STORED DATA:
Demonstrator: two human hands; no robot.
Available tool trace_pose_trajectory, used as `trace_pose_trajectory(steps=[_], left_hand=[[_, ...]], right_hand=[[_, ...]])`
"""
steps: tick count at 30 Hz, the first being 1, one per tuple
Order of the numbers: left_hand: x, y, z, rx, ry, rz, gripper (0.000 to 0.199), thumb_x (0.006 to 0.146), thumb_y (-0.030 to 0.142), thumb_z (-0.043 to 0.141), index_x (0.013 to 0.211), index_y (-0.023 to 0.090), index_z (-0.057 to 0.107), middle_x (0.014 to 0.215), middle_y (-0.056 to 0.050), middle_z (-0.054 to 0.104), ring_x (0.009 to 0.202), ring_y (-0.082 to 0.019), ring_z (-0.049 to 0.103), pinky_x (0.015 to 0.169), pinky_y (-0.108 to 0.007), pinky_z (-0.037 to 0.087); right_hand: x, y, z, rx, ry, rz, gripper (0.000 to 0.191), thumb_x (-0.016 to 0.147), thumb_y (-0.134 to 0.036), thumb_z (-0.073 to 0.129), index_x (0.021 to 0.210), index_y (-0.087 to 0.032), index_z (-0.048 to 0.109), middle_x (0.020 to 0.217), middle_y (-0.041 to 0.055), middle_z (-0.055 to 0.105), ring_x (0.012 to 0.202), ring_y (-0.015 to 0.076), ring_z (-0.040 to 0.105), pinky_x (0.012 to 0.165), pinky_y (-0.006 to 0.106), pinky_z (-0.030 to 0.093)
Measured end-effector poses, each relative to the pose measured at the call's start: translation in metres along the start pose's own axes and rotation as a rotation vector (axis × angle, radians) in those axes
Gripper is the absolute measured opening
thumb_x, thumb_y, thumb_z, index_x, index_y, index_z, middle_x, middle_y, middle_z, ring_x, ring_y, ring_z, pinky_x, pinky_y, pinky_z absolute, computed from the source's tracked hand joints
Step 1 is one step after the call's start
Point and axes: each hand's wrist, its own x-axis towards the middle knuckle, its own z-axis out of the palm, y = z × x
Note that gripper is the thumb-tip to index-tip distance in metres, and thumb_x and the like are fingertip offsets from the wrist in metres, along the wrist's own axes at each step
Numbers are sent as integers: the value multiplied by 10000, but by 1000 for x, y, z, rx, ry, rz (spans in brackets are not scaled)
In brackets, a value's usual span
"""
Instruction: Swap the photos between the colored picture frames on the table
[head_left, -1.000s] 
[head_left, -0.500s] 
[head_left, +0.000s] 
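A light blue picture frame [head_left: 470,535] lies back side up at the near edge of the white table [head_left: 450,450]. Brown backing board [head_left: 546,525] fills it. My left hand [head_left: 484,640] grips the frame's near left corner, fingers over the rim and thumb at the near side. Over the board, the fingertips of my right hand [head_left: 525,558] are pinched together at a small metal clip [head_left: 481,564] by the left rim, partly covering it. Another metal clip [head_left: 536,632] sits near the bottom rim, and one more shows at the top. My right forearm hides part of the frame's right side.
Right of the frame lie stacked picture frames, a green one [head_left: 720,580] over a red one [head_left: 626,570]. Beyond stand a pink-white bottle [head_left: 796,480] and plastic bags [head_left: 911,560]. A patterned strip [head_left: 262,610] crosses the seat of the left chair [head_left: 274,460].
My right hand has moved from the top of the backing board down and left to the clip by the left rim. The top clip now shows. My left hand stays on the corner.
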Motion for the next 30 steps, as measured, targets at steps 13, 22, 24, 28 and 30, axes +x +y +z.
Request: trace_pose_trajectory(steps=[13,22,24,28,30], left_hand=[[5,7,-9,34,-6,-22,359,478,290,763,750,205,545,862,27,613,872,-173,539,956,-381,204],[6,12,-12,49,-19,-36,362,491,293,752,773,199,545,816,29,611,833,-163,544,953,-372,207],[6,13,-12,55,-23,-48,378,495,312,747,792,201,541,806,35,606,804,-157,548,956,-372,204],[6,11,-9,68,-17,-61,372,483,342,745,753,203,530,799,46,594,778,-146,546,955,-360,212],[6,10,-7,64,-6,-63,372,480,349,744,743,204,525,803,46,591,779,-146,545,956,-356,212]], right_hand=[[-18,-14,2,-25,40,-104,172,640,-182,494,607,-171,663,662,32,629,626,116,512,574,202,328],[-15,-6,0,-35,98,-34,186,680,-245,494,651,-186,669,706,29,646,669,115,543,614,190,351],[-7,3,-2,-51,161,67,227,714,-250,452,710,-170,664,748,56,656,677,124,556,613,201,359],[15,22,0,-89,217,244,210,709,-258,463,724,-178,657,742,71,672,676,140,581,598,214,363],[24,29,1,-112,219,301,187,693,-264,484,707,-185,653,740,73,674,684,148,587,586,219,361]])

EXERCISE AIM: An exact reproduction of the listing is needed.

THE ANSWER:
Demonstrator: two human hands; no robot.
Available tool trace_pose_trajectory, used as `trace_pose_trajectory(steps=[_], left_hand=[[_, ...]], right_hand=[[_, ...]])`
"""
steps: tick count at 30 Hz, the first being 1, one per tuple
Order of the numbers: left_hand: x, y, z, rx, ry, rz, gripper (0.000 to 0.199), thumb_x (0.006 to 0.146), thumb_y (-0.030 to 0.142), thumb_z (-0.043 to 0.141), index_x (0.013 to 0.211), index_y (-0.023 to 0.090), index_z (-0.057 to 0.107), middle_x (0.014 to 0.215), middle_y (-0.056 to 0.050), middle_z (-0.054 to 0.104), ring_x (0.009 to 0.202), ring_y (-0.082 to 0.019), ring_z (-0.049 to 0.103), pinky_x (0.015 to 0.169), pinky_y (-0.108 to 0.007), pinky_z (-0.037 to 0.087); right_hand: x, y, z, rx, ry, rz, gripper (0.000 to 0.191), thumb_x (-0.016 to 0.147), thumb_y (-0.134 to 0.036), thumb_z (-0.073 to 0.129), index_x (0.021 to 0.210), index_y (-0.087 to 0.032), index_z (-0.048 to 0.109), middle_x (0.020 to 0.217), middle_y (-0.041 to 0.055), middle_z (-0.055 to 0.105), ring_x (0.012 to 0.202), ring_y (-0.015 to 0.076), ring_z (-0.040 to 0.105), pinky_x (0.012 to 0.165), pinky_y (-0.006 to 0.106), pinky_z (-0.030 to 0.093)
Measured end-effector poses, each relative to the pose measured at the call's start: translation in metres along the start pose's own axes and rotation as a rotation vector (axis × angle, radians) in those axes
Gripper is the absolute measured opening
thumb_x, thumb_y, thumb_z, index_x, index_y, index_z, middle_x, middle_y, middle_z, ring_x, ring_y, ring_z, pinky_x, pinky_y, pinky_z absolute, computed from the source's tracked hand joints
Step 1 is one step after the call's start
Point and axes: each hand's wrist, its own x-axis towards the middle knuckle, its own z-axis out of the palm, y = z × x
Note that gripper is the thumb-tip to index-tip distance in metres, and thumb_x and the like are fingertip offsets from the wrist in metres, along the wrist's own axes at each step
Numbers are sent as integers: the value multiplied by 10000, but by 1000 for x, y, z, rx, ry, rz (spans in brackets are not scaled)
In brackets, a value's usual span
"""
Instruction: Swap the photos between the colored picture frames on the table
[head_left, -1.000s] 
[head_left, -0.500s] 
[head_left, +0.000s] 
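A light blue picture frame [head_left: 470,535] lies back side up at the near edge of the white table [head_left: 450,450]. Brown backing board [head_left: 546,525] fills it. My left hand [head_left: 484,640] grips the frame's near left corner, fingers over the rim and thumb at the near side. Over the board, the fingertips of my right hand [head_left: 525,558] are pinched together at a small metal clip [head_left: 481,564] by the left rim, partly covering it. Another metal clip [head_left: 536,632] sits near the bottom rim, and one more shows at the top. My right forearm hides part of the frame's right side.
Right of the frame lie stacked picture frames, a green one [head_left: 720,580] over a red one [head_left: 626,570]. Beyond stand a pink-white bottle [head_left: 796,480] and plastic bags [head_left: 911,560]. A patterned strip [head_left: 262,610] crosses the seat of the left chair [head_left: 274,460].
My right hand has moved from the top of the backing board down and left to the clip by the left rim. The top clip now shows. My left hand stays on the corner.
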Motion for the next 30 steps, as measured, targets at steps 13, 22, 24, 28 and 30, axes +x +y +z.
Request: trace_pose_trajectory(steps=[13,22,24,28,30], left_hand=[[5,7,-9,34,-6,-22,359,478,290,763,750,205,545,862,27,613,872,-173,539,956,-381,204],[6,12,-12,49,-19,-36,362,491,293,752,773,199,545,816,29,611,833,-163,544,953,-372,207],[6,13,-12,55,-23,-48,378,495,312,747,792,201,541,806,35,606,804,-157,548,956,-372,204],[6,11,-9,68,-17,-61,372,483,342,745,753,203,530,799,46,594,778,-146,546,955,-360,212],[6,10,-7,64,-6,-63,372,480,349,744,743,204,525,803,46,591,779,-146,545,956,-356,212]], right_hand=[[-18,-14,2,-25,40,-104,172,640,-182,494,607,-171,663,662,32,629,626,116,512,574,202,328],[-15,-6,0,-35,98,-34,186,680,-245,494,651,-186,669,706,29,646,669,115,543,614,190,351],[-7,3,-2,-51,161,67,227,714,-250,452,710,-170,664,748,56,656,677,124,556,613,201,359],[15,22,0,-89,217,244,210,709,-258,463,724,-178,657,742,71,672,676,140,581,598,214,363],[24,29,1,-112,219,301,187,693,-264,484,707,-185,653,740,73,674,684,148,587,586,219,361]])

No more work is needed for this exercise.